Transcribe exactly the span of lines that begins the records and ends with the line holding "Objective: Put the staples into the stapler", both boundary lines included.

[Dataset records]
═══

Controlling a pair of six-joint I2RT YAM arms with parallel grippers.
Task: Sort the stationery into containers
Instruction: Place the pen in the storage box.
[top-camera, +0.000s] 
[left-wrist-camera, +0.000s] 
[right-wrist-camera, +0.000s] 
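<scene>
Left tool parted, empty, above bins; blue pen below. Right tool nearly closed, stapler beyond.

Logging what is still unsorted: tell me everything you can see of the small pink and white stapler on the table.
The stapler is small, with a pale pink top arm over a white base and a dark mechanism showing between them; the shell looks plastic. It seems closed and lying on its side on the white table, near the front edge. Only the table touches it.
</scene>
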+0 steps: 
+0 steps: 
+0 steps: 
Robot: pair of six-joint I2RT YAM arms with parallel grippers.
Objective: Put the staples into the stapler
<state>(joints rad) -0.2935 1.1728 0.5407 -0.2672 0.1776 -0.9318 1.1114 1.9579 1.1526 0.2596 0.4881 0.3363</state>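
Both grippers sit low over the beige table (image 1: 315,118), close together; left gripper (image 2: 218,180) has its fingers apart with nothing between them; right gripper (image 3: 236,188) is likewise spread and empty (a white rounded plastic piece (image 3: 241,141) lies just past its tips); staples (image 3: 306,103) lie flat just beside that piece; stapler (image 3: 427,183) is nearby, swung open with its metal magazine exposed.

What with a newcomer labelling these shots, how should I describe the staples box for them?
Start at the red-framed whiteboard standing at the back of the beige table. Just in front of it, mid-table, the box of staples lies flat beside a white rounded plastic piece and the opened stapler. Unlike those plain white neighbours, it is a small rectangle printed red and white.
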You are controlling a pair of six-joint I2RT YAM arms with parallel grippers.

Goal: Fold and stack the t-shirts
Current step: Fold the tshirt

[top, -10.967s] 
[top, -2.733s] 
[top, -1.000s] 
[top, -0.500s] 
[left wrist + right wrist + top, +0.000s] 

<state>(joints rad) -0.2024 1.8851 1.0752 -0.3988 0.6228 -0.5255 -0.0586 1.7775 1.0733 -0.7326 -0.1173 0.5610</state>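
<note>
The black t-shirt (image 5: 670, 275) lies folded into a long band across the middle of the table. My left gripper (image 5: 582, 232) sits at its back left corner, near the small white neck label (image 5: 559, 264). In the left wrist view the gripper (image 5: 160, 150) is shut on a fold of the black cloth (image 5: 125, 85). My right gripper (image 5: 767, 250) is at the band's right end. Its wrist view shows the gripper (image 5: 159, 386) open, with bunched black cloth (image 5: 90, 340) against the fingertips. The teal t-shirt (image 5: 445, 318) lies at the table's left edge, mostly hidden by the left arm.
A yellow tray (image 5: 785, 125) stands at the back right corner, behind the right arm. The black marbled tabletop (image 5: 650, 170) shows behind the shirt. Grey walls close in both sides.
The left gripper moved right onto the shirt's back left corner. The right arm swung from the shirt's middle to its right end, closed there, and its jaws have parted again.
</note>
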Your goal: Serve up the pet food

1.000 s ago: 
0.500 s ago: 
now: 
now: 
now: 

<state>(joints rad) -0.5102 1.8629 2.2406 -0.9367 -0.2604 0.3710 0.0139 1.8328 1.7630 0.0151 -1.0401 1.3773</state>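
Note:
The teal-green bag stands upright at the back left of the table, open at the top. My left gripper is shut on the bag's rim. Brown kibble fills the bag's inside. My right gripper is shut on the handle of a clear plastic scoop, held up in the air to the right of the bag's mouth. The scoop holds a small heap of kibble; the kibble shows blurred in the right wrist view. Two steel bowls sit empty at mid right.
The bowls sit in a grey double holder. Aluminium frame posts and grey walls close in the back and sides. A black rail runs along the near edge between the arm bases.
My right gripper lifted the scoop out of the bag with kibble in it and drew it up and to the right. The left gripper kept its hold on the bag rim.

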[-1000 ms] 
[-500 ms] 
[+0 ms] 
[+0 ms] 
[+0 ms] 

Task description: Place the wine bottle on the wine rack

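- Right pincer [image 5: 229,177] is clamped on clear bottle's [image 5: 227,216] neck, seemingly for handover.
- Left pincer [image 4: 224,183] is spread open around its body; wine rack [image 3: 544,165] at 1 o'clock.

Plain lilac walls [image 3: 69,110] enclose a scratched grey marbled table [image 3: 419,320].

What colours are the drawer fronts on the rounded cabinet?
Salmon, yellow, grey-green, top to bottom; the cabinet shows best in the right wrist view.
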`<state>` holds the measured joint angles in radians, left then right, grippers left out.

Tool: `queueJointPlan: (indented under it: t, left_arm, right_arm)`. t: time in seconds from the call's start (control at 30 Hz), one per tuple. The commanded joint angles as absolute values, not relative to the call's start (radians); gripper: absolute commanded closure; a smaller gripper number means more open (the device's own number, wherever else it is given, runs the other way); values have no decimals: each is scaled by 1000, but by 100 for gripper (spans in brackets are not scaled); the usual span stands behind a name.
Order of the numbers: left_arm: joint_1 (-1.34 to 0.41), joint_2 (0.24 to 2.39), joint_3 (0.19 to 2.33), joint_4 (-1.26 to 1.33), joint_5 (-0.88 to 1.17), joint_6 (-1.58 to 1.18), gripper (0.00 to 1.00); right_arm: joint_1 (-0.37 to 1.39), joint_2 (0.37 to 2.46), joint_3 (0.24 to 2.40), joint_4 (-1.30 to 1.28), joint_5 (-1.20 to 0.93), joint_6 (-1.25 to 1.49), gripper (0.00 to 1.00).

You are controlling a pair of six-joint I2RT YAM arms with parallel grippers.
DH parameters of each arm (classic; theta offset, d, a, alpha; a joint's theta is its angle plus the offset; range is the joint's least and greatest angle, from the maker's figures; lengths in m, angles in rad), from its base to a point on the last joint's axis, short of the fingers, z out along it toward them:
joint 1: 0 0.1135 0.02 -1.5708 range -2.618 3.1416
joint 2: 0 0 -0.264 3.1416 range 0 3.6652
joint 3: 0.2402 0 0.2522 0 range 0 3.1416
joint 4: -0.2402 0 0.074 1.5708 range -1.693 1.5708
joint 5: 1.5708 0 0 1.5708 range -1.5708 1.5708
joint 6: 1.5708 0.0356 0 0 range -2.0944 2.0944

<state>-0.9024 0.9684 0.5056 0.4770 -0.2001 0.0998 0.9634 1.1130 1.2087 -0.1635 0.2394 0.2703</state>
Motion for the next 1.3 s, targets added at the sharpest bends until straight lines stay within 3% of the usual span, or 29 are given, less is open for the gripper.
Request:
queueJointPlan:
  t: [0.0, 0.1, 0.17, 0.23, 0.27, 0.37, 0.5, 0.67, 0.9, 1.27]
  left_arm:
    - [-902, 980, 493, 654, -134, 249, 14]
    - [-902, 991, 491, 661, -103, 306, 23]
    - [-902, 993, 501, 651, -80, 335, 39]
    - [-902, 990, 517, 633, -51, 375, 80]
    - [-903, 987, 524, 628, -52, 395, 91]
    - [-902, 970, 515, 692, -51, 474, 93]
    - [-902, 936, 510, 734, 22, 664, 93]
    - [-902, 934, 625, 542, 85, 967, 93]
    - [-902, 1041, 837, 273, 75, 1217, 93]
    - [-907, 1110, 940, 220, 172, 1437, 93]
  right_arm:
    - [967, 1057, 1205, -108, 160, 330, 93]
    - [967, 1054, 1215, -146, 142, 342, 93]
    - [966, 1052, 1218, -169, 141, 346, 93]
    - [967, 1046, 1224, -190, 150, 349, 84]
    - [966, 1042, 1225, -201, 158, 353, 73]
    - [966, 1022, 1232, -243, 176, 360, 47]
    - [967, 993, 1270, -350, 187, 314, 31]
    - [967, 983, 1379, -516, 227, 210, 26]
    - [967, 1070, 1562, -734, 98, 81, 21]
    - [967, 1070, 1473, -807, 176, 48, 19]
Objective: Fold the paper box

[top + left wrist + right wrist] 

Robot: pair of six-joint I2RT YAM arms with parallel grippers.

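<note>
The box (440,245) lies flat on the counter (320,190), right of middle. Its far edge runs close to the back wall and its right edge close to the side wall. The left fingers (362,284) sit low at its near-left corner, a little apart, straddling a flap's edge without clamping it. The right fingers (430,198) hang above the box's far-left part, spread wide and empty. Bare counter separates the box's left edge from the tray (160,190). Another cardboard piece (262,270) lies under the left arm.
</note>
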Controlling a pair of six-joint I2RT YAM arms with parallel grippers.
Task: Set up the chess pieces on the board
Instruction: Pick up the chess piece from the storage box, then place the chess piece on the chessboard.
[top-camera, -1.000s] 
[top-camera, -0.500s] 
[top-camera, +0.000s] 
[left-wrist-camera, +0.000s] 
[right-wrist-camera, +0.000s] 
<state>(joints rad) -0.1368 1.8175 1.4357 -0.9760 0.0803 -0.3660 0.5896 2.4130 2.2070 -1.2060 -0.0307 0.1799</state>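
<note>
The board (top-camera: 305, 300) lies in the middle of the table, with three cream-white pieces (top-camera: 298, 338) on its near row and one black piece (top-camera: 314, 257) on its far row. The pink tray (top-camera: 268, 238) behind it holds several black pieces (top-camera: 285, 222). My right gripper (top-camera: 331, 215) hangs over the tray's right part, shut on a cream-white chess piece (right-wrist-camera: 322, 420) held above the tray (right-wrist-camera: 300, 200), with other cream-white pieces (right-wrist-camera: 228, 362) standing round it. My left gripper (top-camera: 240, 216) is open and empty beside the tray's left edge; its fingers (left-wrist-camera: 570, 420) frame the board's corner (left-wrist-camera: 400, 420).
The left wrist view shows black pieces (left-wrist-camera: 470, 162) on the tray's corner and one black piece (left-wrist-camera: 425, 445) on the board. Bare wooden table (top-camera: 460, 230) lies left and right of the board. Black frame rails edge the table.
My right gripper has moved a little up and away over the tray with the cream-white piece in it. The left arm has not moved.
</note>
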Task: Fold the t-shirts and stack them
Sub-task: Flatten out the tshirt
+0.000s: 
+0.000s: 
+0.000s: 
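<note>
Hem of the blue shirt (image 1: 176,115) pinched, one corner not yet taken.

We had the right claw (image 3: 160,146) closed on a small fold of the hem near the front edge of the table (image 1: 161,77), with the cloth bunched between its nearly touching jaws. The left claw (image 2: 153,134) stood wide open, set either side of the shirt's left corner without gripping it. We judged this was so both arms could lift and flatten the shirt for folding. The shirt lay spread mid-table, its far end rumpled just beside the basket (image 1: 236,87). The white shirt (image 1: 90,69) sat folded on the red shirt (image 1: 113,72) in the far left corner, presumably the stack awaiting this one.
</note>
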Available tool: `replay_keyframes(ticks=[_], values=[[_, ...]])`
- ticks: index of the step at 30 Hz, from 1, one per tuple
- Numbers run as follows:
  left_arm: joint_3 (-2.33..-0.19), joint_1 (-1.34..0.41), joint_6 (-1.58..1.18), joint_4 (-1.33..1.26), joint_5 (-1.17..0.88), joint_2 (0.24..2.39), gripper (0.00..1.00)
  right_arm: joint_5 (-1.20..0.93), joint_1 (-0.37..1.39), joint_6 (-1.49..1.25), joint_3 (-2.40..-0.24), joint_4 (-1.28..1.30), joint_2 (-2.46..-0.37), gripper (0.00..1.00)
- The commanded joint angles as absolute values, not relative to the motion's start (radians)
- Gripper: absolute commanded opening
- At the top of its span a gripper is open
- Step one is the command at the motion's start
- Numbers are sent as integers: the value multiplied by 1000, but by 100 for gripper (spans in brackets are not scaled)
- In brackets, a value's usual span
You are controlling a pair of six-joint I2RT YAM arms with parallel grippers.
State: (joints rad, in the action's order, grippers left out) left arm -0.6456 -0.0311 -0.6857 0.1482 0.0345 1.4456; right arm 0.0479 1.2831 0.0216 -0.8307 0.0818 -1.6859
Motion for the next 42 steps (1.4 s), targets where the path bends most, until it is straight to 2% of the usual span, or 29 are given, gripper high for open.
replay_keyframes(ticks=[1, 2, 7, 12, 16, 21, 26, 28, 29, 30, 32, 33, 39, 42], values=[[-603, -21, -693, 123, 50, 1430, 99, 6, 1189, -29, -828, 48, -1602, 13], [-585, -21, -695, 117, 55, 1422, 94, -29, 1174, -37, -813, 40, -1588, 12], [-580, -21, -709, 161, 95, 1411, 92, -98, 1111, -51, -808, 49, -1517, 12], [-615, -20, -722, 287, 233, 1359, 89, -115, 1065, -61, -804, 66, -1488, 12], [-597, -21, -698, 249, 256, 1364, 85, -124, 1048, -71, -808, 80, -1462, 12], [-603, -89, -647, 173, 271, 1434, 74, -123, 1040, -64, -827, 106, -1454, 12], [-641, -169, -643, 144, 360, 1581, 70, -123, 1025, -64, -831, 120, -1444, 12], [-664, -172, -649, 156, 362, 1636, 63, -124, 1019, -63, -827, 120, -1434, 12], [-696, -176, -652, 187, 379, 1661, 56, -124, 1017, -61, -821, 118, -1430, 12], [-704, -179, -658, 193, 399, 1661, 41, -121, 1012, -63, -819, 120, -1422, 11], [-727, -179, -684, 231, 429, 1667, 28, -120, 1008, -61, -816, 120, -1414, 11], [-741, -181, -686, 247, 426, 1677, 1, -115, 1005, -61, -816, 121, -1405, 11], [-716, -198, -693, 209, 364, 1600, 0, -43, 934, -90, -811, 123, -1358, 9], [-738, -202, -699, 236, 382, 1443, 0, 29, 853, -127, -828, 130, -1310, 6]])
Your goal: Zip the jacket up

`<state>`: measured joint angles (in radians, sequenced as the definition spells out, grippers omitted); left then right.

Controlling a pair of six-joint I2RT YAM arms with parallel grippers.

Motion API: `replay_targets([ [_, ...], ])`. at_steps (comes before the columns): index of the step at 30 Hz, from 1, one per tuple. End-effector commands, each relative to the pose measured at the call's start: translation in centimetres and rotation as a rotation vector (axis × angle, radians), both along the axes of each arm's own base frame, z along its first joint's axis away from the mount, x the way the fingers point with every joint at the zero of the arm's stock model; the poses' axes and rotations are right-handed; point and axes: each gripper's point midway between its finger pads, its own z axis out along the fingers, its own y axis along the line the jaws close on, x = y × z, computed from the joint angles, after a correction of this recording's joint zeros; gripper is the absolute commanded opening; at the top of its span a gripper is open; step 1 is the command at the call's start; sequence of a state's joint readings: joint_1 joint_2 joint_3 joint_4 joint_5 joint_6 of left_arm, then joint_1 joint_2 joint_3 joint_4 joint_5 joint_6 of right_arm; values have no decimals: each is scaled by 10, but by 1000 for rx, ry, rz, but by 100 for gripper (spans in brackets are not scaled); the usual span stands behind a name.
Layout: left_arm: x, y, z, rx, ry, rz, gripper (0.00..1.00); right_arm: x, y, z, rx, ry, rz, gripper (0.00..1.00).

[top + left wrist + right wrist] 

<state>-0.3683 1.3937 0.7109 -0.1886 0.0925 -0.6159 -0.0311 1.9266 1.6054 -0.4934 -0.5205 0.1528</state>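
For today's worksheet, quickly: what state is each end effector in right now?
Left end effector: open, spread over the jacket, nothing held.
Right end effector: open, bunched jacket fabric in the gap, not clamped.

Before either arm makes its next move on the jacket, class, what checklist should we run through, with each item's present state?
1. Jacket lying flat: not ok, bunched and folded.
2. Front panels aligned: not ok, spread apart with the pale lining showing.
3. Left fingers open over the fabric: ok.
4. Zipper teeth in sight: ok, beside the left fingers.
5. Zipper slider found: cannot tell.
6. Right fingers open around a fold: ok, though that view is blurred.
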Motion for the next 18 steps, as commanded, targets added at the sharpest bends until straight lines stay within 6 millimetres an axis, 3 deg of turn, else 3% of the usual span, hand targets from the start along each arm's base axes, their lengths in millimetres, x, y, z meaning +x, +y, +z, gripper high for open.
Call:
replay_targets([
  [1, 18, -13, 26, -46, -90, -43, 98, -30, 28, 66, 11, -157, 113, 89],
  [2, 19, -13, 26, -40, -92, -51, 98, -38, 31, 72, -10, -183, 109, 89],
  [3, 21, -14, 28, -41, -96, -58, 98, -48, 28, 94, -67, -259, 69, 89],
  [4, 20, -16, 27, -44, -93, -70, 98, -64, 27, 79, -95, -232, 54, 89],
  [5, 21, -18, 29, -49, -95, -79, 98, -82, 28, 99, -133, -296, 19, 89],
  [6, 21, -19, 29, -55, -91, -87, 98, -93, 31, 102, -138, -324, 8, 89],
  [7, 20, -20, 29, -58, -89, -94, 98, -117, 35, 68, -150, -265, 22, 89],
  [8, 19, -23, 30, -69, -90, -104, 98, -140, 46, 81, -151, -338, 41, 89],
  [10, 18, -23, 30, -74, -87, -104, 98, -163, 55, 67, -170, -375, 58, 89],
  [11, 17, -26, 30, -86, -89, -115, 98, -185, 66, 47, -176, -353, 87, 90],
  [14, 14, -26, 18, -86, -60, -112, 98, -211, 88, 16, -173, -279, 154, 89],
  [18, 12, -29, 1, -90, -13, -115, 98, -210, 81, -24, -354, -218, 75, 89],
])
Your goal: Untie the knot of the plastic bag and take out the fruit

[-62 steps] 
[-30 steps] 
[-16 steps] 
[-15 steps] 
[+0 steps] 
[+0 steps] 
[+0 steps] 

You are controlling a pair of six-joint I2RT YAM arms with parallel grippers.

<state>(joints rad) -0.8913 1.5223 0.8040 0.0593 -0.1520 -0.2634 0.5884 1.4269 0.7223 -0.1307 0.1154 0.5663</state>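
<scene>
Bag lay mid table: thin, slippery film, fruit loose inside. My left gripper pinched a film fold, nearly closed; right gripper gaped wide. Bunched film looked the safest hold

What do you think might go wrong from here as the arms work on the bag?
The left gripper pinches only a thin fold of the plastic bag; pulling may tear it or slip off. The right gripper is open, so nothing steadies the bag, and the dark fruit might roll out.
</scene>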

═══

> [Reply to the task]:
Controlling a pair of six-joint I2RT YAM arms with parallel grippers.
Task: Sort the stationery into containers
Instruction: Place the pen in the storage box.
[top-camera, +0.000s] 
[left-wrist-camera, +0.000s] 
[right-wrist-camera, +0.000s] 
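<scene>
Left tool parted, empty, above bins; blue pen below. Right tool nearly closed, stapler beyond.

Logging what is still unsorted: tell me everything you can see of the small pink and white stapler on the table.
The stapler is small, with a pale pink top arm over a white base and a dark mechanism showing between them; the shell looks plastic. It seems closed and lying on its side on the white table, near the front edge. Only the table touches it.
</scene>
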+0 steps: 
+0 steps: 
+0 steps: 
Robot: pair of six-joint I2RT YAM arms with parallel grippers.
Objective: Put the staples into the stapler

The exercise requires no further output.